• _Work order_: Word for word, please restate the lines from the beginning of the data through the line in which "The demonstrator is" appears.

• _Collected data_:
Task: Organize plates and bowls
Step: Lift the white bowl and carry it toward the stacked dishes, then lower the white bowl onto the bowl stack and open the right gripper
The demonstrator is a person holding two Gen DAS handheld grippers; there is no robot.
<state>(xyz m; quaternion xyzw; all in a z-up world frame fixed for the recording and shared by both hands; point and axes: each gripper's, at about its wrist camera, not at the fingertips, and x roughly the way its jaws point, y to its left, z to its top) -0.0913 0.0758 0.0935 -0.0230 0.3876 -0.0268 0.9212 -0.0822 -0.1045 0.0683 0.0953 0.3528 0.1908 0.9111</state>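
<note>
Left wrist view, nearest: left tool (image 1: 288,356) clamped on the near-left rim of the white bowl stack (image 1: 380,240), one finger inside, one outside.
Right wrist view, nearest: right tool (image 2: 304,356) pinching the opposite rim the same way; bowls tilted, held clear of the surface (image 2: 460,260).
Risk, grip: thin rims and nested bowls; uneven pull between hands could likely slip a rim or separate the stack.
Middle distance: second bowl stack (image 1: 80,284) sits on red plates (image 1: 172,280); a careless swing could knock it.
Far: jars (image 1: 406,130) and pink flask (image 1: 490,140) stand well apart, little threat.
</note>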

• _Solution_:
Task: Organize plates and bowls
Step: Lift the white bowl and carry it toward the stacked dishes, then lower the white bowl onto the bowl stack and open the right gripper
The demonstrator is a person holding two Gen DAS handheld grippers; there is no robot.

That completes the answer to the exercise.